Mais l’insatisfaction demeure quant au fond de ce discours, d’une légèreté inquiétante. Quasiment aucun chiffre et passage bien rapide sur les faits, surtout ceux qui fâchent (criminalité, immigration illégale, menaces extérieures). L’Amérique qu’elle décrit est un monde de Bisounours où la bonne volonté congénitale d’un peuple d’exception suffira à résoudre tous les problèmes. Le wishful thinking d’un beau rêve bipartisan remplace l’analyse politique. Les propositions concrètes restent aussi vagues que coûteuses : grand plan d’investissement, large exonération des droits universitaires, hausse des salaires etc. Avec en face pour toute solution, « faire payer les riches ». On connaît la chanson, notamment en France. Et on mesure le poids du ralliement de Bernie Sanders... 

Certes, Hillary a retenu les impératifs de tout discours politique gagnant : être aussi inclusif que possible et opposer l’espoir et l’unité à la peur et à la division.

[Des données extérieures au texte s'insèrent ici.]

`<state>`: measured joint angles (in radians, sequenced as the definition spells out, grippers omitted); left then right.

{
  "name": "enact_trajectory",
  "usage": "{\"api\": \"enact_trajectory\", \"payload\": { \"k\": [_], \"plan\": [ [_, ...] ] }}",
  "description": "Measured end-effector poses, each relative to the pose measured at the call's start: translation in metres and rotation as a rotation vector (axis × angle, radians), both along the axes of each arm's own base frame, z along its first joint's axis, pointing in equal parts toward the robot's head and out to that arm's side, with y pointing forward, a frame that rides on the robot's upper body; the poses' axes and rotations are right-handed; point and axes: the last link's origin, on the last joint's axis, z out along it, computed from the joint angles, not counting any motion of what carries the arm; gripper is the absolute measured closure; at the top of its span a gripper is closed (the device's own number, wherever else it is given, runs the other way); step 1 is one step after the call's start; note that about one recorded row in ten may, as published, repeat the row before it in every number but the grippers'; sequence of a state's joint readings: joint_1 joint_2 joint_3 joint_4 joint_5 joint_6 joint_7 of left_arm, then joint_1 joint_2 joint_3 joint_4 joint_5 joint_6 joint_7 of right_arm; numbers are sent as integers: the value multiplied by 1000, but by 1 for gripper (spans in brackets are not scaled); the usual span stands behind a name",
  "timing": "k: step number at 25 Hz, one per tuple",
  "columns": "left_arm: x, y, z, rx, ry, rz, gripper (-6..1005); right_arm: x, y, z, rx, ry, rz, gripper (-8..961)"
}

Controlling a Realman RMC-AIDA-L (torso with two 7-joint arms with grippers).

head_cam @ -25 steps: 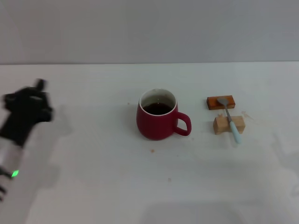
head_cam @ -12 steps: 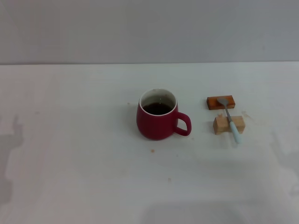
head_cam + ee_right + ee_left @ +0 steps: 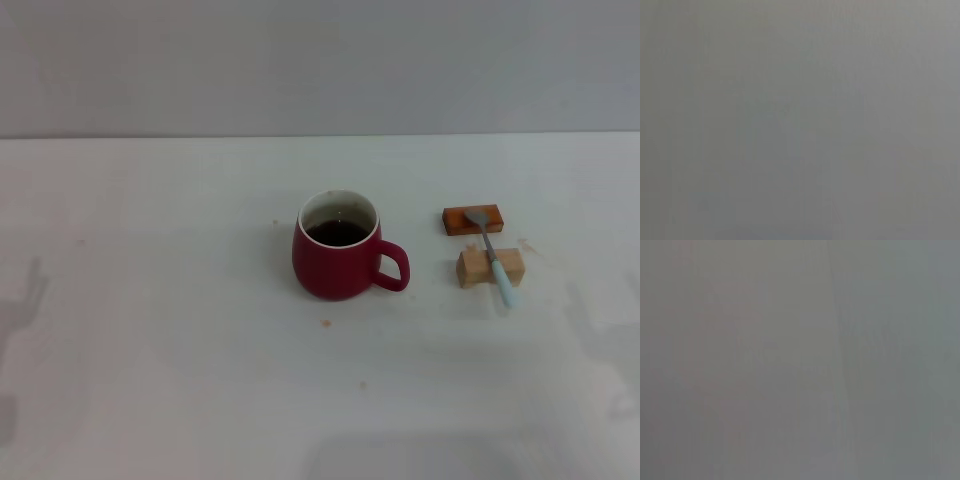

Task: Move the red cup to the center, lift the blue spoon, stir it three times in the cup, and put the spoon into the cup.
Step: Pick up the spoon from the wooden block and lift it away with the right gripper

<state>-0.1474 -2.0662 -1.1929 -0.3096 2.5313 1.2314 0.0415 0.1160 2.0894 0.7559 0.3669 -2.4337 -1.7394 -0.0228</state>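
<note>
The red cup (image 3: pixel 338 258) stands upright mid-table, dark liquid inside, handle toward the blue spoon (image 3: pixel 492 252), which lies across a tan wooden block (image 3: pixel 490 267), bowl on an orange-brown block (image 3: pixel 472 219) (neither gripper is in view; both wrist views show blank grey)

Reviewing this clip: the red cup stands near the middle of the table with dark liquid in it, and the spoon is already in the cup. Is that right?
Not quite. The red cup does stand near the middle of the table with dark liquid inside, but the head view shows the spoon outside it, lying across the two small blocks on the handle side of the cup. Neither gripper is in view.
</note>
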Motion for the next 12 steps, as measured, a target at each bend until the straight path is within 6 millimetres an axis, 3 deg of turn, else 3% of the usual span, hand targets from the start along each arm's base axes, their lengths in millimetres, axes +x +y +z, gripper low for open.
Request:
{"api": "enact_trajectory", "payload": {
  "k": [12],
  "plan": [
    [-12, -7, 4, 13, 0, 49, 150, 0, 16, -13, -69, 25, -73, 238]
  ]
}}
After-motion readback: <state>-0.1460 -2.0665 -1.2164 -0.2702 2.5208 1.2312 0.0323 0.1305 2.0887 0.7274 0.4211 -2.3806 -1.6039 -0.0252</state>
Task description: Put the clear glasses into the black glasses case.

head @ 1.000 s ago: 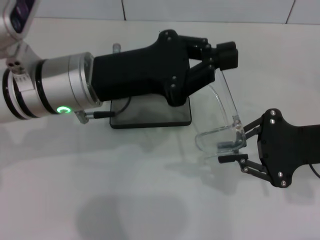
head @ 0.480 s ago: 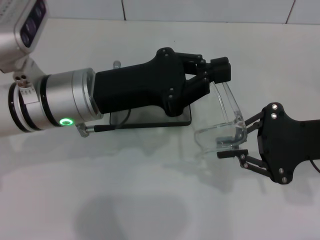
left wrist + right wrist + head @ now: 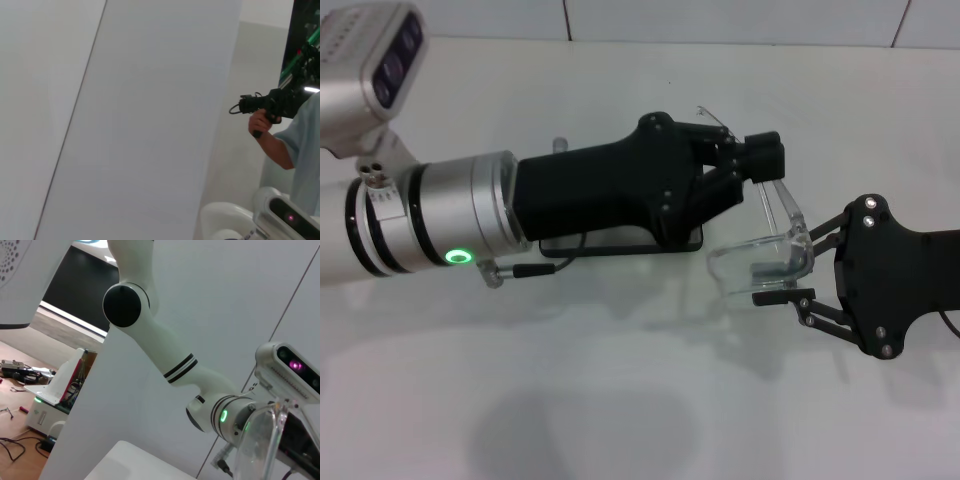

Encore faut-il que deux conditions soient réunies pour que le message soit crédible : une solide argumentation qui fasse honnêtement la part des difficultés ; et la conformité du réel au discours. Tant que l’économie américaine va bien, la candidate démocrate pourra bénéficier de la loi édictée par son mari : it’s the economy stupid (« ce qui compte, c’est l’économie, idiot ! »). Mais au moindre fléchissement de la conjoncture d’ici les élections, la version sombre peinte par Trump gagnera en crédibilité. Surtout si des faits divers tragiques et plus encore des attentats viennent encore alourdir le climat de la campagne.

Dans tous les cas, le registre de l’attaque personnelle dans laquelle celle-ci s’est installée n’augure rien de bon, ouvrant la triste perspective d’un choix final entre le moins détesté des deux candidats.